Он приближался к ней с невероятной осторожностью и почтительностью и говорил не иначе, как заботливо понизив голос, так что тугая на ухо советница Шпатц обычно не разбирала ни одного его слова. Ступая на носки своих больших ног, он подходил к креслу, в котором, с легкой улыбкой на лице, покоилась супруга господина Клетериана, останавливался в двух шагах от нее, причем одну ногу он отставлял назад, а туловищем подавался вперед, и говорил тихо, проникновенно, с некоторым усилием и слегка захлебываясь, готовый в любое мгновение удалиться, исчезнуть, лишь только малейший признак усталости или скуки промелькнет на ее лице. Но он не был ей в тягость. Она приглашала его посидеть с ней и с советницей, обращалась к нему с каким-нибудь вопросом и затем, улыбаясь, с любопытством слушала его, потому что иногда он говорил такие занимательные и странные вещи, каких ей никогда еще не доводилось слышать.

– Почему вы, собственно, находитесь в "Эйнфриде", господин Шпинель? – спросила она. – Какой курс лечения вы здесь проходите?

– Лечения?.. Хожу на электризацию. Да нет, это сущие пустяки, не стоит о них и говорить. Я вам скажу, сударыня, почему я здесь нахожусь. Всему причиной стиль ампир.

– Вот как, – сказала супруга господина Клетериана, подперев рукой подбородок, и повернулась к господину Шпинелю с преувеличенно заинтересованным видом; так подыгрывают ребенку, когда он собирается что-нибудь рассказать.

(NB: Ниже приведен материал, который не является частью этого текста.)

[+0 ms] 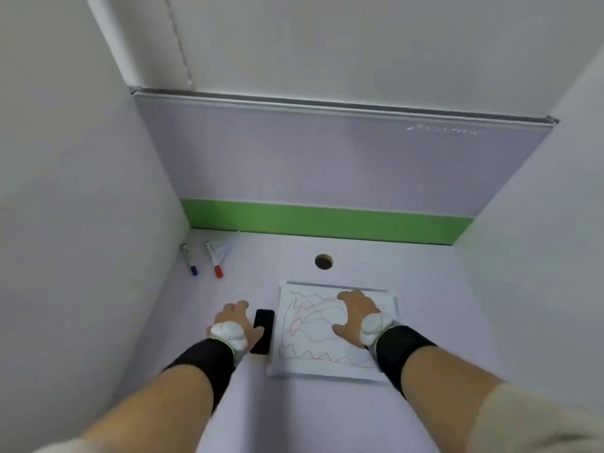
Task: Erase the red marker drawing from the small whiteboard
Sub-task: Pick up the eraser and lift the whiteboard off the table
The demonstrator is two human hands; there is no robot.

– Да, сударыня, "Эйнфрид" – это чистый ампир. Говорят, когда-то здесь был замок, летняя резиденция. Это крыло – позднейшая пристройка, но главное здание сохранилось нетронутым. Иногда вдруг я чувствую, что никак не могу обойтись без ампира, временами он мне просто необходим, чтобы сохранить сносное самочувствие. Ведь это так понятно, что среди мягкой и чрезмерно удобной мебели чувствуешь себя иначе, чем среди этих прямых линий столов, кресел и драпировок… Эта ясность и твердость, эта холодная, суровая простота, сударыня, поддерживают во мне собранность и достоинство, они внутренне очищают меня, восстанавливают мои душевные силы, возвышают нравственно.

– Да, это любопытно, – сказала она. – Впрочем, я смогу это понять, если постараюсь.

Он отвечал, что не стоит стараться, и оба они рассмеялись. Советница Шпатц тоже рассмеялась и нашла, что все это любопытно, но она не сказала, что сможет это понять.

Гостиная в "Эйнфриде" была просторная и красивая. Высокая белая двустворчатая дверь обычно стояла распахнутой в бильярдную, где развлекались господа с непокорными ногами и другие пациенты. С другой стороны застекленная дверь открывала вид на широкую террасу и сад. Сбоку от нее стояло пианино. Был здесь и обитый зеленым сукном ломберный стол, за которым генерал-диабетик и еще несколько мужчин играли в вист. Дамы читали или занимались рукодельем. Комната отапливалась железной печью, но уютнее всего было беседовать у изящного камина, где лежали поддельные угли, оклеенные полосками красноватой бумаги.

– Рано вы любите вставать, господин Шпинель, – сказала супруга господина Клетериана. – Мне случалось уже два или три раза видеть, как вы выходите из дому в половине восьмого утра.

– Я люблю рано вставать? Ах, вовсе нет, сударыня. Я, видите ли, рано встаю потому, что, собственно, люблю поспать.

– Ну, вам придется это пояснить мне, господин Шпинель.

Советница Шпатц тоже потребовала пояснения.